Today, many organizations that are committed to diversity and inclusion use employee-engagement surveys as a proxy for measuring inclusion without a process for measuring inclusion itself. “I found this to be an odd phenomenon,” Pope shared. “After all, organizations don’t measure productivity by asking employees how hard they think they are working.”
Clearly more well-defined measures were needed. Pope’s solution was to create the Team Inclusion Profile assessment, a tool that measures both team effectiveness and inclusion, allowing leaders to understand what inclusion looks like on a day-to-day basis.
“My 40+ years of working in the D&I industry shows that inclusive cultures can be measured over time. We see this through increased ability to retain employees from diverse backgrounds. Upward mobility of those from diverse backgrounds are also viewed as ‘merit based’ (rather than as special treatment or affirmative action hires or promotions),” said Pope. “Most important of all, these organizations experience breakthrough innovation. The Team Inclusion Profile shows you where you’re starting and what steps need to be taken to expand inclusion among team members.”

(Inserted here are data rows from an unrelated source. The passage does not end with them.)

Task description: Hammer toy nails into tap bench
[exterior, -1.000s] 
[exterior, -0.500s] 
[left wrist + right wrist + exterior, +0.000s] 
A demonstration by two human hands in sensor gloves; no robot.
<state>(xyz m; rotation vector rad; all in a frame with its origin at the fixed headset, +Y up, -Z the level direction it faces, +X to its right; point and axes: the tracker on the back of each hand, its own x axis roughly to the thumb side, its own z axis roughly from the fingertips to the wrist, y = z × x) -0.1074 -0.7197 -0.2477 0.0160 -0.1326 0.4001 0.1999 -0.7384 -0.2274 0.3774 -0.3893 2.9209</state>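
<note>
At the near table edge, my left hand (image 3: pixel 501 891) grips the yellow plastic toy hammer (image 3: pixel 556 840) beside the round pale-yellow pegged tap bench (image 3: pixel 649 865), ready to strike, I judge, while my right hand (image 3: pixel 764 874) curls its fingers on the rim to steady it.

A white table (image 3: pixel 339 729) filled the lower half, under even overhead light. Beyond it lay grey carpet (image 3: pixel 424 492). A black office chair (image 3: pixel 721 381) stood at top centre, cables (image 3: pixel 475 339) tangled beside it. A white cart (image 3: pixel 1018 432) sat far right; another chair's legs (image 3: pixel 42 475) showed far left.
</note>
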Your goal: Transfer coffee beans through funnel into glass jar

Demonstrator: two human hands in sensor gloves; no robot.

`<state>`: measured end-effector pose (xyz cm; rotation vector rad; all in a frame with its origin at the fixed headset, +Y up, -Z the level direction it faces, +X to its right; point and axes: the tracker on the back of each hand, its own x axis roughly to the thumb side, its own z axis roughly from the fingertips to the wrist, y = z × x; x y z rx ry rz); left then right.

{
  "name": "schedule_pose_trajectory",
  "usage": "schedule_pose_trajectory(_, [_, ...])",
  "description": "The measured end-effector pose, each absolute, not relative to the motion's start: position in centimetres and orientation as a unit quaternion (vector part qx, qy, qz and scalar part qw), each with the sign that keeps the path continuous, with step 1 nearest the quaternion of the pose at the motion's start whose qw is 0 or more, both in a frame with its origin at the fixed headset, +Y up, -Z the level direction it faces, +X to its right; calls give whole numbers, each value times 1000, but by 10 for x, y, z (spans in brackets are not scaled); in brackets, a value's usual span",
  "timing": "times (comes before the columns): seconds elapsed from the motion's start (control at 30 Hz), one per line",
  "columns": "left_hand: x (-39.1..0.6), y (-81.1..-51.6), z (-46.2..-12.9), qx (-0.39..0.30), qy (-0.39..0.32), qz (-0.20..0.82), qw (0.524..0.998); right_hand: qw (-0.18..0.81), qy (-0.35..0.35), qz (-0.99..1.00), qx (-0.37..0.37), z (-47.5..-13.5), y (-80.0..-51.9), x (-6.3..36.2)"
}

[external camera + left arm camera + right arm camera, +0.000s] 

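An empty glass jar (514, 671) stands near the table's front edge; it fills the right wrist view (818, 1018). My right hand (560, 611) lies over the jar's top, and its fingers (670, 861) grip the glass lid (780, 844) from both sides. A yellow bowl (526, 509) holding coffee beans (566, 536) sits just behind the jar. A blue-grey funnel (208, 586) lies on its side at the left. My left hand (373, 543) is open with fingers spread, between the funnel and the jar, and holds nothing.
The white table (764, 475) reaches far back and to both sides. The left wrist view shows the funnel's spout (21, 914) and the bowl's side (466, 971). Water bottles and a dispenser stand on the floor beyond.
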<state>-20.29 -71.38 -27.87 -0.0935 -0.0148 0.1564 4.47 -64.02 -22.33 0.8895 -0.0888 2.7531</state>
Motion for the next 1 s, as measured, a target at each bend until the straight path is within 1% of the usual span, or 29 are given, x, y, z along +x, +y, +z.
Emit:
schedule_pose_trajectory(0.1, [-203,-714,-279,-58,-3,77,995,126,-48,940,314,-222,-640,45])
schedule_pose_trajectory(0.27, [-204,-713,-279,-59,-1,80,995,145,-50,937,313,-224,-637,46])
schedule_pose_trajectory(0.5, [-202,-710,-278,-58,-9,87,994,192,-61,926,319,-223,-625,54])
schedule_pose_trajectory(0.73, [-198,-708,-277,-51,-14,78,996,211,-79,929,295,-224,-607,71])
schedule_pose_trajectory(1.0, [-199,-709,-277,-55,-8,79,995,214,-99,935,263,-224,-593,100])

Training and accountability
Focusing on diversity training first is where most organizations begin when attempting to address perceived issues in the culture. Yet, doing so without assessing the human factors described above will likely yield disappointing results.
Training is not a panacea for driving behavioral change, especially when that needed change isn’t rooted in a deep understanding of the impact that individual mindset and personality can have on inclusion. Training should follow a robust assessment process so that it can be customized to address specific issues discovered on an individual and environmental basis. Training should also be reinforced with accountability measures and feedback, prompting individuals to remain committed to demonstrating the behaviors required to create and maintain a culture of inclusion.
In summary:
- Metrics matter. Assess where individuals are on a mindset and personality level so that they and you are aware of their cultural capabilities and passions. This empowers employees to take steps to increase their cultural competency where necessary.
- Leverage a common language, such as the passion archetypes, for individuals to understand how aspects of personality, such as passion, influence team and interpersonal interactions. A common language can serve as a vehicle for healthy feedback and collaboration.
- Measure inclusion, and don’t mistake engagement for it. It’s true that people become more engaged when they feel included, but you can lose a whole lot of talent waiting for engagement scores to rise as inclusion lags.
- Build accountability through short-term action plans with forward-leaning objectives. Monitor these plans closely and update them quarterly. Setting long-term diversity and inclusion goals is fine, but short-term milestones that are carefully monitored makes those goals a reality.
- To reinforce an inclusive culture, create a safe space for discussion, dialogue and dissenting views, both on your team and within the larger organization. If individuals feel free to raise viewpoints, you’re likely to create better solutions and gain important insights about issues before they fester into larger problems.
Creating a diverse and inclusive culture requires an elegant process that embraces the whole of the personalities and mindsets at play in the organization. Almost no organization seeking to thrive and remain competitive can afford to do without it.